EXERCISE REQUIREMENTS: Word for word, set down the listing that appears after this line.

════════════════════

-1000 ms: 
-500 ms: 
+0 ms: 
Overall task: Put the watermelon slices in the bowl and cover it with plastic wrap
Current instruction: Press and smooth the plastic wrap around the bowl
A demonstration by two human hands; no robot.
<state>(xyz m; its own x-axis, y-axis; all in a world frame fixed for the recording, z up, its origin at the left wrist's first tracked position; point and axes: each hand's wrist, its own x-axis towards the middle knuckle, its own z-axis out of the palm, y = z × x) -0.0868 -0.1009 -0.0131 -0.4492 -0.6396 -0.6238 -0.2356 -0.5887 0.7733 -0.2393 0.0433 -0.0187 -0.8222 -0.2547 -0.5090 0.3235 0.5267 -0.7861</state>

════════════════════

WRITTEN SOLUTION:
-1000 ms: 
-500 ms: 
+0 ms: 
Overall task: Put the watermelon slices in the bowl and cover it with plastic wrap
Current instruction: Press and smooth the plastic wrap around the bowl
A demonstration by two human hands; no robot.
<state>(xyz m; its own x-axis, y-axis; all in a world frame fixed for the recording, z up, its origin at the left wrist's first tracked position; point and axes: each hand's wrist, its own x-axis towards the middle knuckle, its own z-axis out of the palm, y = z × x) -0.0868 -0.1009 -0.0131 -0.4492 -0.6396 -0.6238 -0.2356 -0.5887 0.7733 -0.2393 0.0433 -0.0187 -0.8222 -0.2547 -0.5090 0.3235 0.5267 -0.7861</state>

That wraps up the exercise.